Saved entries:
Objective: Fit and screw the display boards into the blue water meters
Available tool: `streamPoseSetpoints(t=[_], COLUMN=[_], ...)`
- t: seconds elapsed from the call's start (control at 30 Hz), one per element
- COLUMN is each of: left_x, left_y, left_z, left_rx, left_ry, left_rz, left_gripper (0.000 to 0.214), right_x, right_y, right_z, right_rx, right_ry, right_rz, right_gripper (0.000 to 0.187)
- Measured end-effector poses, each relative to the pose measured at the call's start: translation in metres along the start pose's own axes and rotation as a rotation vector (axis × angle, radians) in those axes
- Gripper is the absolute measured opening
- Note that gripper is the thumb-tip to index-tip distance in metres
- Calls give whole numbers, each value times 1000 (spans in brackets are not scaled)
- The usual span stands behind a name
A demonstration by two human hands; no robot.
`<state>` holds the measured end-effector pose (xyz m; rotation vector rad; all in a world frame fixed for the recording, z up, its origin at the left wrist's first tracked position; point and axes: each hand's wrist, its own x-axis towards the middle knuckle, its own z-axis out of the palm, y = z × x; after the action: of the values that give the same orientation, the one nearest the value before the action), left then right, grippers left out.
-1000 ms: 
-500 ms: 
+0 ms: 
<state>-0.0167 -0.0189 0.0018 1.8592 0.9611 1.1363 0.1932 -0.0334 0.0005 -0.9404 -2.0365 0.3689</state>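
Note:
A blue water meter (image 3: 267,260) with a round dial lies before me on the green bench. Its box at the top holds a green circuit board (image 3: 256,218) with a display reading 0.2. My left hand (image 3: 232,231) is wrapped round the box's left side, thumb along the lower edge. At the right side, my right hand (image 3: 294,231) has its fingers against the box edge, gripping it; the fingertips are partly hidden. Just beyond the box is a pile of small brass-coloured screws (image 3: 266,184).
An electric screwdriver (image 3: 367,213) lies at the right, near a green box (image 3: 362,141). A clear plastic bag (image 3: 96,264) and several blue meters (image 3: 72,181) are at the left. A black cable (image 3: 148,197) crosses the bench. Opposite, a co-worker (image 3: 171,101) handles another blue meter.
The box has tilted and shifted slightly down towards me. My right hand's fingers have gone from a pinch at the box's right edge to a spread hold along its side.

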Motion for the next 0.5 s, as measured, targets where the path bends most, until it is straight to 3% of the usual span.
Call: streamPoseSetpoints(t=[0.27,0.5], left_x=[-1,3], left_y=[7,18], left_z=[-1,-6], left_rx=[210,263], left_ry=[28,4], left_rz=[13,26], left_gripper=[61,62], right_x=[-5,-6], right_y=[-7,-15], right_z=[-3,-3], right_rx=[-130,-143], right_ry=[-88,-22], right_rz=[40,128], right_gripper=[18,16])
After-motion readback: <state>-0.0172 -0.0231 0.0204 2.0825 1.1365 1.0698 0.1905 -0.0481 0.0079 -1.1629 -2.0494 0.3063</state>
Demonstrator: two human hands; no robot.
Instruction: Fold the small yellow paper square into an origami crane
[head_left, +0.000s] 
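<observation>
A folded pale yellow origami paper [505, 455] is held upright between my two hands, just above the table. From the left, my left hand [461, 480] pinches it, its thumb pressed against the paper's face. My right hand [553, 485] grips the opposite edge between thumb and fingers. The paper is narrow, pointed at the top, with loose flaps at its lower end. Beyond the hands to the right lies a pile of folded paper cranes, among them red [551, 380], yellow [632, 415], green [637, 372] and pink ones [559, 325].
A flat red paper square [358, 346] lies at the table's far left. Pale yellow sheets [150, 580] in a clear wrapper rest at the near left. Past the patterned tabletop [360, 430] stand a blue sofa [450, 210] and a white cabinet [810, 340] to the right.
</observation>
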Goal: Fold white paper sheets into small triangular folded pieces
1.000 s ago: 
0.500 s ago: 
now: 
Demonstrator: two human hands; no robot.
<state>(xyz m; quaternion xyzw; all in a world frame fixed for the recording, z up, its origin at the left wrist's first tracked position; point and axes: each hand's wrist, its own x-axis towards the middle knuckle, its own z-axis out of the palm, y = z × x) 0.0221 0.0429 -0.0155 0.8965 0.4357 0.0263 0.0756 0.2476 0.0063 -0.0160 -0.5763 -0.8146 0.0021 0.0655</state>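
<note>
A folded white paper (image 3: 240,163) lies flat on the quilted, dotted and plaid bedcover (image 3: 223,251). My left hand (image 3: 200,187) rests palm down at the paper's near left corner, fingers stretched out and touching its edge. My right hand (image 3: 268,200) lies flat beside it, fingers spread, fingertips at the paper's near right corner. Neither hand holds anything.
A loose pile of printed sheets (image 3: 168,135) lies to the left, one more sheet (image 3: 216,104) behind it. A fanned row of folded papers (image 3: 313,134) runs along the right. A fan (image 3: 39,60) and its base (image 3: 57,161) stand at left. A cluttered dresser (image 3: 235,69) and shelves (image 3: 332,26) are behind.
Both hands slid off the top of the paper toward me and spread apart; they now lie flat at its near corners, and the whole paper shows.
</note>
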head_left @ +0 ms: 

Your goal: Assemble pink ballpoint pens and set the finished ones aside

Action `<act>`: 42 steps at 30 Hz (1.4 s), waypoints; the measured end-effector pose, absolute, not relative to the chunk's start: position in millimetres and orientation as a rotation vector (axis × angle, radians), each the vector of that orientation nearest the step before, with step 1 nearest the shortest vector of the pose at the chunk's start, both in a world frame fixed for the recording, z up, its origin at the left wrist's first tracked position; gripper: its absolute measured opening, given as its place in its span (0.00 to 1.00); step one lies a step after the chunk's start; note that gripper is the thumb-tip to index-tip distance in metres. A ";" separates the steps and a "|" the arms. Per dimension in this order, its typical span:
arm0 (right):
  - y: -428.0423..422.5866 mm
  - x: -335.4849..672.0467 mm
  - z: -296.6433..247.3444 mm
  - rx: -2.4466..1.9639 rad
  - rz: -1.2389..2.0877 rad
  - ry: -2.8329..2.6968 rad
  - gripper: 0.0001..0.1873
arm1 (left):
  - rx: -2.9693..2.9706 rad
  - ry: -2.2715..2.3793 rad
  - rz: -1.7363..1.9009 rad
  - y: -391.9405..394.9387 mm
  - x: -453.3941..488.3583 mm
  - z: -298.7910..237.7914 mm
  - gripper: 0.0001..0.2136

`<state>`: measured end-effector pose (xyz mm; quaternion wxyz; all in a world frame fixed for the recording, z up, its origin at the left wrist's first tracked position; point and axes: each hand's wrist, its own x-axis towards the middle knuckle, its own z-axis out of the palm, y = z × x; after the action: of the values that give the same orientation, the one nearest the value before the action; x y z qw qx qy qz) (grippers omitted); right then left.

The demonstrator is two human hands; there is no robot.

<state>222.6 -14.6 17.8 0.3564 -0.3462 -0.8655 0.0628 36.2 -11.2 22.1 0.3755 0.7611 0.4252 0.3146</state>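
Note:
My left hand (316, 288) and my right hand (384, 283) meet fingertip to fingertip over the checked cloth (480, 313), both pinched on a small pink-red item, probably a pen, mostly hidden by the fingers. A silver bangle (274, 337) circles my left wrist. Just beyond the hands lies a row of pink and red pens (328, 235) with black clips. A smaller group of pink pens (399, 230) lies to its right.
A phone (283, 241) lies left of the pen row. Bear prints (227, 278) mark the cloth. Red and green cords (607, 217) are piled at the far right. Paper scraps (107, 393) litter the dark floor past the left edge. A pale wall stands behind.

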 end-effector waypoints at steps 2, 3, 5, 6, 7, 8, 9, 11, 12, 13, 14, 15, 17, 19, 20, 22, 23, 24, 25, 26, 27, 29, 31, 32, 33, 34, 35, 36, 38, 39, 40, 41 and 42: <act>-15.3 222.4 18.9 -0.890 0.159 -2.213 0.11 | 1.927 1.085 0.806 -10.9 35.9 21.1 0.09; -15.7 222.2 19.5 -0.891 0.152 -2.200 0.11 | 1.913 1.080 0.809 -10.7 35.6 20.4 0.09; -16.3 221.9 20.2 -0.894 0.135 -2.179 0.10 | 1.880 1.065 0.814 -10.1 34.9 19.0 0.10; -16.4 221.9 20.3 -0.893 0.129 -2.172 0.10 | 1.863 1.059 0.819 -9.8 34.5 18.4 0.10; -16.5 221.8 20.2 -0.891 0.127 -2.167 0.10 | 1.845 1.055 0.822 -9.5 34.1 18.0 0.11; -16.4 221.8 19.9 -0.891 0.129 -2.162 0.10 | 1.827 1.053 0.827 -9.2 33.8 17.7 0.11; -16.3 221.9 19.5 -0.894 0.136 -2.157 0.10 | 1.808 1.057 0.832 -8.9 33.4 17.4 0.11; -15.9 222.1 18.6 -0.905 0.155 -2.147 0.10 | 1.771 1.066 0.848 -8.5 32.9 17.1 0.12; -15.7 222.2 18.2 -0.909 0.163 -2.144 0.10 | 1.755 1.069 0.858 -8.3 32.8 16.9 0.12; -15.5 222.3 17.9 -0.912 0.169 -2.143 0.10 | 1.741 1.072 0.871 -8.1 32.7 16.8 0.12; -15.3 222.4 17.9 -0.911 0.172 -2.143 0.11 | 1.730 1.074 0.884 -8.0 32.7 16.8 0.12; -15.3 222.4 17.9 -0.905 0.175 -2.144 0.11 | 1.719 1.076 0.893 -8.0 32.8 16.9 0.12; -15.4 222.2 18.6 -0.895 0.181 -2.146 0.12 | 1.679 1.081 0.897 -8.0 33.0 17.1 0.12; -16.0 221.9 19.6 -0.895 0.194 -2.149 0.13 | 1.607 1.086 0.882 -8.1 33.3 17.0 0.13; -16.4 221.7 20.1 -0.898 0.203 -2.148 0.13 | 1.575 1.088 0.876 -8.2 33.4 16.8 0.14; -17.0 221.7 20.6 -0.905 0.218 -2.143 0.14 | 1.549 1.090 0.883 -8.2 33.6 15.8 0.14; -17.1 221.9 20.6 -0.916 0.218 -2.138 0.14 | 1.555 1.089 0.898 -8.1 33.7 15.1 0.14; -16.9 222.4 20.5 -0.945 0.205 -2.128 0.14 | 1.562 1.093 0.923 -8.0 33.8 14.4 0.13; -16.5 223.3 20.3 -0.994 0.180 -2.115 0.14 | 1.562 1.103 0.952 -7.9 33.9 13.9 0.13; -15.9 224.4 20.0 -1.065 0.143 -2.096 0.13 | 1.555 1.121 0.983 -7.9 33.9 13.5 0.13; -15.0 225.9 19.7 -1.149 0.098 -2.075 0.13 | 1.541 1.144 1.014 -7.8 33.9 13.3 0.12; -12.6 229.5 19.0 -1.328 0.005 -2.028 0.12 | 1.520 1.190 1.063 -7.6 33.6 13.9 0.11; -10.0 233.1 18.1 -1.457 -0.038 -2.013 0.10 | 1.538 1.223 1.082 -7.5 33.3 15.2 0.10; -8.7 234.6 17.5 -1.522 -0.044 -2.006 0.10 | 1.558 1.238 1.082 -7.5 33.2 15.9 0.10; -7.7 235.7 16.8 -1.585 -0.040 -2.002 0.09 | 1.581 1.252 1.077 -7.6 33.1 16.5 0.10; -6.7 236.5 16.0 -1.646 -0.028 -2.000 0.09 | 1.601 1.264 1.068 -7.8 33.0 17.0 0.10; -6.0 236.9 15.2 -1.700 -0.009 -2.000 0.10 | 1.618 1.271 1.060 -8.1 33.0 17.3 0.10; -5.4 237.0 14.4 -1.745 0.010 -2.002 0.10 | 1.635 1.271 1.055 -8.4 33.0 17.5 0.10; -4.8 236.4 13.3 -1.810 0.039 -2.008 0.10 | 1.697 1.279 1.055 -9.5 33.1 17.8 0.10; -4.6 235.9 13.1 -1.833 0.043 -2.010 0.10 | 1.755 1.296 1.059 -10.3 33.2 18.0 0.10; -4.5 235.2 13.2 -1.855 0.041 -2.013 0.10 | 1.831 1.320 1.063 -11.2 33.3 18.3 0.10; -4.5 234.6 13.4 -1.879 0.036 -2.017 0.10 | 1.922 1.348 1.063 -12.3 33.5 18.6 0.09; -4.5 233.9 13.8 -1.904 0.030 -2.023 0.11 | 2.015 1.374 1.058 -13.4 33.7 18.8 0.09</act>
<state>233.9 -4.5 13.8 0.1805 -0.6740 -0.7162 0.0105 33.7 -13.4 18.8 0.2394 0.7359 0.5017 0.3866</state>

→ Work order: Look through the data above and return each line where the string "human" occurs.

→ Exercise answer:
A demonstration by two human hands; no robot.
Demonstrator: two human hands; no robot.
Demonstrator: two human hands; no robot.
The demonstrator is two human hands; there is no robot.

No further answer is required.